One of the preferred tools for managing overwhelm, stress and anxiety especially in relationships, whether that’s in our personal or professional life, is to set boundaries.


Boundaries have been at the centre-stage of the self-help, mainstream psychology + life coaching world for a while now. It can look like saying no, deciding to walk out of a conversation or asserting ourselves in any way.


It can sometimes take time to establish and express boundaries because we’re not used to it, or because it generates feelings of guilt for some of us who have been conditioned to say yes, or ‘people-please’.


And don’t get me wrong, boundaries are important when it feels like something or someone is asking too much of us, or we are simply not willing to give what they are asking for.


But more often than not, setting our boundaries is a reactive process.


It comes in response to a sense of real or perceived threat. And it’s a good survival mechanism. Your boundaries are being tested, so your response is to guard or defend what you feel is under threat, whether that’s your sense of autonomy, time or space.


But reactive/defensive boundaries are in my opinion not necessarily in service of the relationship, or life we want to create.


I know this goes against mainstream thinking. But hear me out.

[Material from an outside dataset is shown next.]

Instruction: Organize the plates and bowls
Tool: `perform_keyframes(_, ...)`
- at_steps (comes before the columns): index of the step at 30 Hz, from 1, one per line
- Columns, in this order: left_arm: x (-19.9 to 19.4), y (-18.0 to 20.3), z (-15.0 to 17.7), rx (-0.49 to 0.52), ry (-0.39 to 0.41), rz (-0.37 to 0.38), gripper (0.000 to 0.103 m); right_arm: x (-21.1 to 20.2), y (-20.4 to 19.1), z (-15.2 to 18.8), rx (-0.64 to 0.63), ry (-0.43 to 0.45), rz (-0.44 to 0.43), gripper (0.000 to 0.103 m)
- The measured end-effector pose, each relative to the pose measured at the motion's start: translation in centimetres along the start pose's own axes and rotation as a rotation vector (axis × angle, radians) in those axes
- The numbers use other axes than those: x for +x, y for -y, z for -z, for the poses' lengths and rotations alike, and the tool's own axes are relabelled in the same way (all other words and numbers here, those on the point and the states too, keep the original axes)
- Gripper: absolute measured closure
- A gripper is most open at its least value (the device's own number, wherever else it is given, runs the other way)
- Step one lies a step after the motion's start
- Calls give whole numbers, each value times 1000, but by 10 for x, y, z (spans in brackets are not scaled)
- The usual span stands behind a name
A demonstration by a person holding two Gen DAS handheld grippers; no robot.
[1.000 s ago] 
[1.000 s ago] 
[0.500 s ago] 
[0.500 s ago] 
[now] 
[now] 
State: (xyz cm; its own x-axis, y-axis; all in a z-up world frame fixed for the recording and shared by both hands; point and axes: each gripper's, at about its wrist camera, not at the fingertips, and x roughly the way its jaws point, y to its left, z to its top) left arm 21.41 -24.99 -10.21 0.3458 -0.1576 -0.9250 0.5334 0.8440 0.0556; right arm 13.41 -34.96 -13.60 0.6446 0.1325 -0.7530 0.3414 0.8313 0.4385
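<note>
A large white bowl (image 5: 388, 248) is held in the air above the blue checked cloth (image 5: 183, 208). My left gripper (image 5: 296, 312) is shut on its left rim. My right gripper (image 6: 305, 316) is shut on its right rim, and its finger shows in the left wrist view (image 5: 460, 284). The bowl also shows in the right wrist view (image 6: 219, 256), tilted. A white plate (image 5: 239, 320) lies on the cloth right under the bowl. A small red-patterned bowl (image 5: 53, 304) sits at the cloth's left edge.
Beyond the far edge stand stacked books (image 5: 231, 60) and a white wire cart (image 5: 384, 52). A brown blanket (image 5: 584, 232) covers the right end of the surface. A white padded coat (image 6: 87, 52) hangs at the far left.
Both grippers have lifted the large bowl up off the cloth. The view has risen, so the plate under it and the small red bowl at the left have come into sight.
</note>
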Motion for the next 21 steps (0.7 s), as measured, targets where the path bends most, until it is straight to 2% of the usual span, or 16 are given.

When you react to a perceived sense of threat* you respond from a place of conditioning and fear. This conditioning is like a script that’s been handed over to you based on your experience growing up, the culture you grew up in, the life experiences you had etc. It doesn’t necessarily belong to you or assist you get to where you want to go.


So it might feel uncomfortable at that moment. However it’s important when you feel triggered by what someone is asking or you or what you perceive they are asking from you, to see what’s really at stake and take a moment to reground and take stock.

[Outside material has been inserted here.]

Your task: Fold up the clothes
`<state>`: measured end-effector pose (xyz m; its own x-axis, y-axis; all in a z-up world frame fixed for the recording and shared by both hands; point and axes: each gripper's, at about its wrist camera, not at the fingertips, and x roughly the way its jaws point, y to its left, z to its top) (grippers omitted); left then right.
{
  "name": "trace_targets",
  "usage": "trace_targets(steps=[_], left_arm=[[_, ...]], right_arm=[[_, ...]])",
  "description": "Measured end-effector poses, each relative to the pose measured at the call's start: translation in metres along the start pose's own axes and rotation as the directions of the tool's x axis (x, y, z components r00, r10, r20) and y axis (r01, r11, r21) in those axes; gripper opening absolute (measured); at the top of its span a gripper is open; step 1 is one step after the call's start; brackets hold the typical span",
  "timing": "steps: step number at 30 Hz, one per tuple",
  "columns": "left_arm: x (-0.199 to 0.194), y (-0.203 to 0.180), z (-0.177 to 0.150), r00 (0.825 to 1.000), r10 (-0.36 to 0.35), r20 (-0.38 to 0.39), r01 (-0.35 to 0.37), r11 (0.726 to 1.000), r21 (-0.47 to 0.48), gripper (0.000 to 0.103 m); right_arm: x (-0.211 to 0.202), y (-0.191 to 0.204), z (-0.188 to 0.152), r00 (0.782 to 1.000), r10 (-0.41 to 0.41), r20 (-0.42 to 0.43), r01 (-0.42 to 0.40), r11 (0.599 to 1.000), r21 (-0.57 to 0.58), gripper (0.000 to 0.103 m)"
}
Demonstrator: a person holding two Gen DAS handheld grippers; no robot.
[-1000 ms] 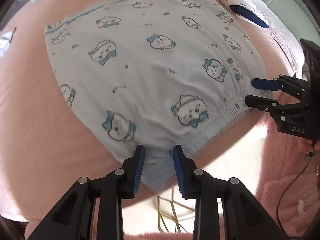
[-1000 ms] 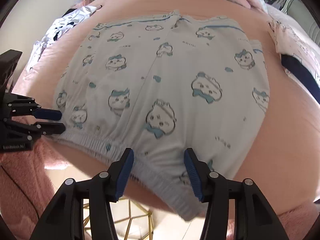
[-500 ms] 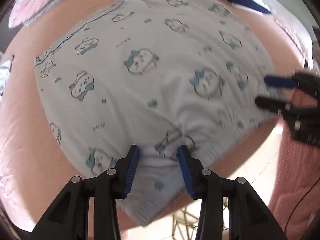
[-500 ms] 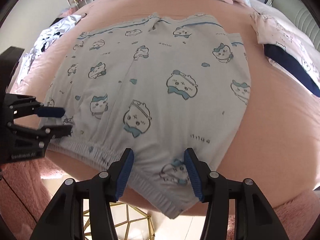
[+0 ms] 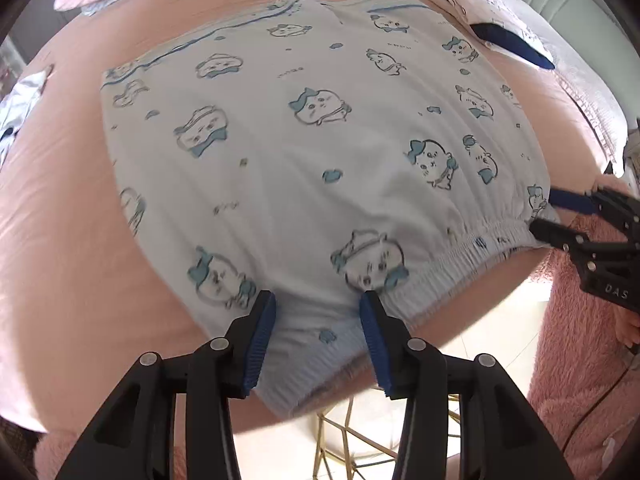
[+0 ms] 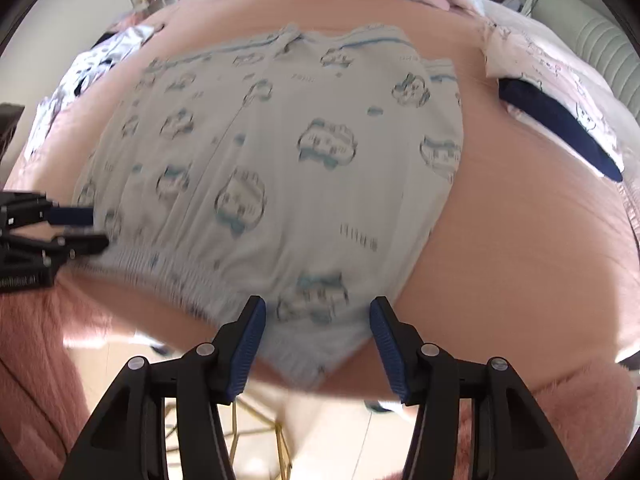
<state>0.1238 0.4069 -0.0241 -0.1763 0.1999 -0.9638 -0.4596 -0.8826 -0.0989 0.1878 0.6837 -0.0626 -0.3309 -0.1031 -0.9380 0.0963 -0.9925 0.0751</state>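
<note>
White shorts (image 5: 320, 160) (image 6: 280, 160) printed with blue cartoon animals lie flat on the pink bed (image 5: 60, 240) (image 6: 520, 240), their elastic waistband (image 5: 460, 248) at the near edge. My left gripper (image 5: 318, 304) (image 6: 98, 228) hovers over the waistband's left corner. Its jaws are opening, with the cloth below and between the pads but not pinched. My right gripper (image 6: 318, 308) (image 5: 540, 216) stands over the right corner. It is opening too, and nothing is clamped in it.
A folded pale garment with a navy part (image 5: 512, 44) (image 6: 560, 132) lies at the right of the bed. Crumpled printed clothing (image 6: 92, 60) lies at the far left. A fluffy pink blanket (image 5: 580, 360) hangs at the bed's edge, and a gold wire stand (image 5: 348, 432) stands on the floor below.
My left jaws have spread wider, off the waistband corner. My right gripper has slid rightwards along the waistband to its right corner and opened a little more.
</note>
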Motion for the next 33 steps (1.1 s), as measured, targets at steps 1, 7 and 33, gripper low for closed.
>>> trace_targets(steps=[1, 7, 33], left_arm=[[-0.004, 0.002, -0.006, 1.000, -0.011, -0.001, 0.011, 1.000, -0.006, 0.042], [-0.026, 0.002, -0.021, 0.998, -0.030, 0.046, 0.031, 0.999, -0.011, 0.043], [0.114, -0.058, 0.220, 0.959, -0.094, 0.267, 0.105, 0.994, -0.029, 0.043]], right_arm=[[-0.001, -0.006, -0.007, 0.999, 0.045, -0.020, -0.044, 0.999, 0.026, 0.057], [-0.031, -0.027, -0.007, 0.986, 0.142, 0.085, -0.153, 0.979, 0.136, 0.057], [0.037, -0.124, 0.217, 0.985, -0.084, 0.148, 0.078, 0.996, 0.044, 0.029]])
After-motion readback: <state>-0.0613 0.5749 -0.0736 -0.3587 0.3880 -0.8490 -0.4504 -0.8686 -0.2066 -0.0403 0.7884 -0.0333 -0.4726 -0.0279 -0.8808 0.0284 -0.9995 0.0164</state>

More often than not, we respond by setting our boundaries in a defensive or reactive manner.

But when we reactively set boundaries, we are more concerned about moving away from the feelings of discomfort that are generated by the perceived sense of threat than actually getting in touch with our true desires. Think of it this way, short-term pain, long-term gain. Often, sitting with the discomfort helps us gain perspective and cultivate an observer mind, one that is less reactive and more intentional.


This is not to say that boundaries are not good, or not helpful. But in order to be in service of the relationship or life you aspire to create it is important to step away from this reactive mind and choose how you respond as opposed to react.

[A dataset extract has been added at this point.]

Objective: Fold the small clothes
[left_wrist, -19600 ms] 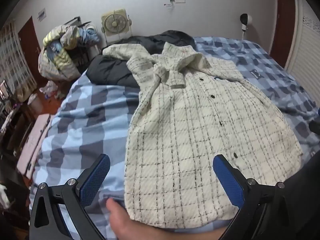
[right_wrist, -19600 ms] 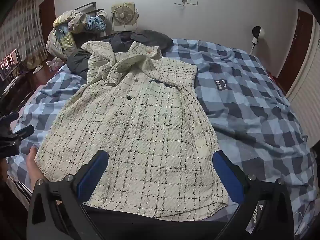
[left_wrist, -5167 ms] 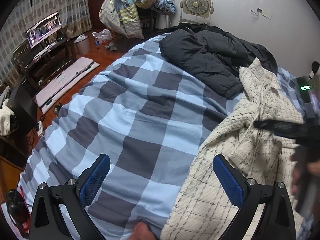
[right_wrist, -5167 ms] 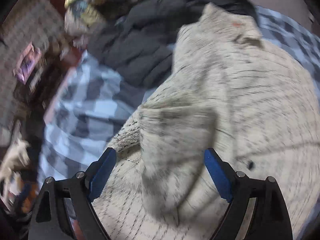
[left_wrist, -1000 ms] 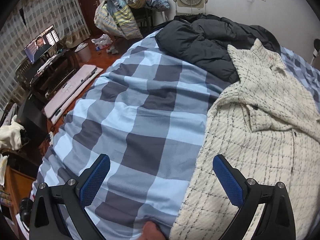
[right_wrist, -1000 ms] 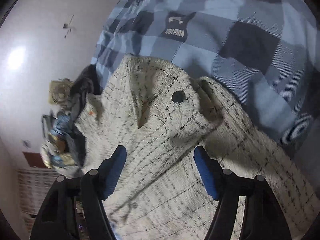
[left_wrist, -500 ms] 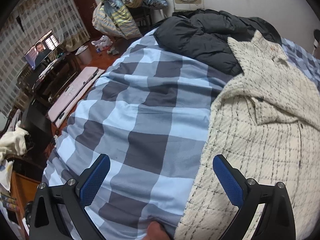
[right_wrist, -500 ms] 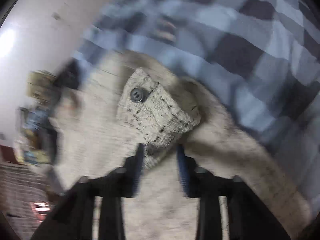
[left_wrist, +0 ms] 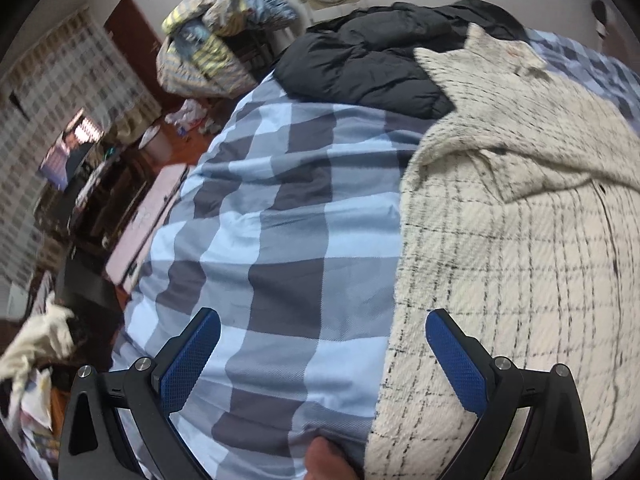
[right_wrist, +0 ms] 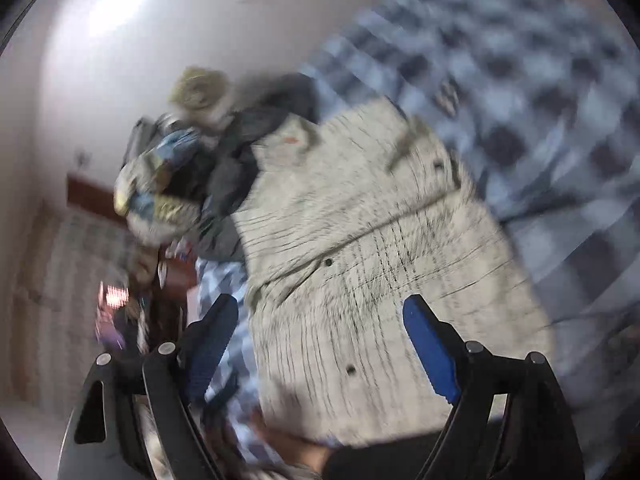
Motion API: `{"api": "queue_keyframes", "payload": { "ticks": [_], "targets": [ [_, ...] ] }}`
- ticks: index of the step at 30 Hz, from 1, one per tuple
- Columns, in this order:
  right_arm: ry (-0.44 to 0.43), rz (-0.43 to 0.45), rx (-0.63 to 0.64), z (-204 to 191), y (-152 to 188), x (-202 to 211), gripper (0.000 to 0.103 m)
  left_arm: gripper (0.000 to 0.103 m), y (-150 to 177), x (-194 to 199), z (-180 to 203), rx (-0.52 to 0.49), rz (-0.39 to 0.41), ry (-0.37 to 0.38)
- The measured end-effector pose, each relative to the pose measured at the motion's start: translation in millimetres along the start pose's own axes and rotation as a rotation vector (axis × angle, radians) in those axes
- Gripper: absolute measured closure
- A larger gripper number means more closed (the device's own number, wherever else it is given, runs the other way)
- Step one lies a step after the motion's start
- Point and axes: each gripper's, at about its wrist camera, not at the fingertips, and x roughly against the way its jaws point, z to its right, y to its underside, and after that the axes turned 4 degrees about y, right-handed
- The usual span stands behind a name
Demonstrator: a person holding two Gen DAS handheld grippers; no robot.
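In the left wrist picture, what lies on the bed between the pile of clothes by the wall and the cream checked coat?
A black padded jacket lies there, on the blue checked bedcover; the cream checked coat overlaps its near edge. The left wrist view shows this.

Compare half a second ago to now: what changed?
The right hand-held gripper let go of the buttoned sleeve cuff and pulled back; its jaws are opening, nothing between them. The cream plaid coat now lies with the sleeve folded across it. The left hand-held gripper stayed open over the checked duvet.
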Motion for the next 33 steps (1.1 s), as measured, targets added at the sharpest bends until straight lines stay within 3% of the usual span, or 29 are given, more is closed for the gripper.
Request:
{"api": "queue_keyframes", "payload": {
  "ticks": [3,7,9,12,16,19,20,21,22,25,26,28,29,33],
  "targets": [
    [0.179,0.109,0.22,-26,27,48,0.002,0.0,1,7,11,-0.058,0.017,0.028],
    [0.248,0.179,0.419,-35,62,55,0.001,0.0,9,16,19,-0.107,-0.014,0.162],
    [0.298,0.175,0.385,-22,72,42,0.001,0.0,15,20,24,-0.152,-0.044,0.219],
    [0.362,0.091,0.22,16,73,-1,0.001,0.0,22,33,29,-0.253,-0.055,0.199],
    [0.502,0.044,0.08,59,60,-41,0.001,0.0,27,51,21,-0.287,-0.065,0.284],
    [0.48,0.016,0.044,84,60,-73,0.001,0.0,35,43,11,-0.23,-0.105,0.382],
    [0.455,-0.034,0.026,91,63,-84,0.003,0.0,36,38,9,-0.203,-0.128,0.411],
    [0.396,-0.106,-0.003,101,61,-92,0.011,0.0,35,34,6,-0.177,-0.136,0.425],
    [0.368,-0.105,-0.05,111,60,-91,0.011,0.0,34,29,3,-0.151,-0.145,0.429],
    [0.455,-0.036,-0.187,127,60,-75,0.01,0.0,32,5,-1,-0.084,-0.237,0.409],
    [0.436,-0.026,-0.182,126,60,-74,0.01,0.0,33,-3,-2,-0.075,-0.267,0.38],
    [0.417,-0.035,-0.15,122,60,-78,0.01,0.011,36,-20,-3,-0.058,-0.332,0.32],
    [0.43,-0.04,-0.142,120,60,-80,0.01,0.015,37,-28,-3,-0.048,-0.364,0.327],
    [0.506,-0.064,-0.092,114,58,-94,0.01,0.015,40,-35,1,-0.053,-0.411,0.368]
  ]
}}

This requires taking a step back, and becoming curious about what has come alive in us without judgment. And the difficult part is that it will involve moving towards the fear that is holding the emotional response in place. This is work that is best done with someone experienced and versed in emotional work.


But when you are able to do this, you step away from this conditioned automatic response and can freely choose how to respond. And once you do this, you are able to tap into your true desires and wants. And anything becomes possible, a sense of purpose, drive, clarity, and serenity. You are free to choose to create the relationships, and the life you truly want for yourself.


So next time, you are challenged by someone who you feel is testing your boundaries, I’d like to encourage you to follow these steps:


  • Notice, what has come alive in me?

  • Be curious, why is this an issue for me?

  • What is this feeling defending/protecting?

  • Is this a pattern in my life? Do I often feel like this?

  • How does this automatic response limit me?

  • If I stopped defending this, how would I choose to respond?


These are the first steps to stop reacting to your interactions with others, and start creating the relationships and more broadly the life you want for yourself.


As always, I look forward to reading your comments or answering any questions you may have.


*I am not talking here about an immediate threat to your safety, but a perceived sense of threat, a sense of unease, discomfort.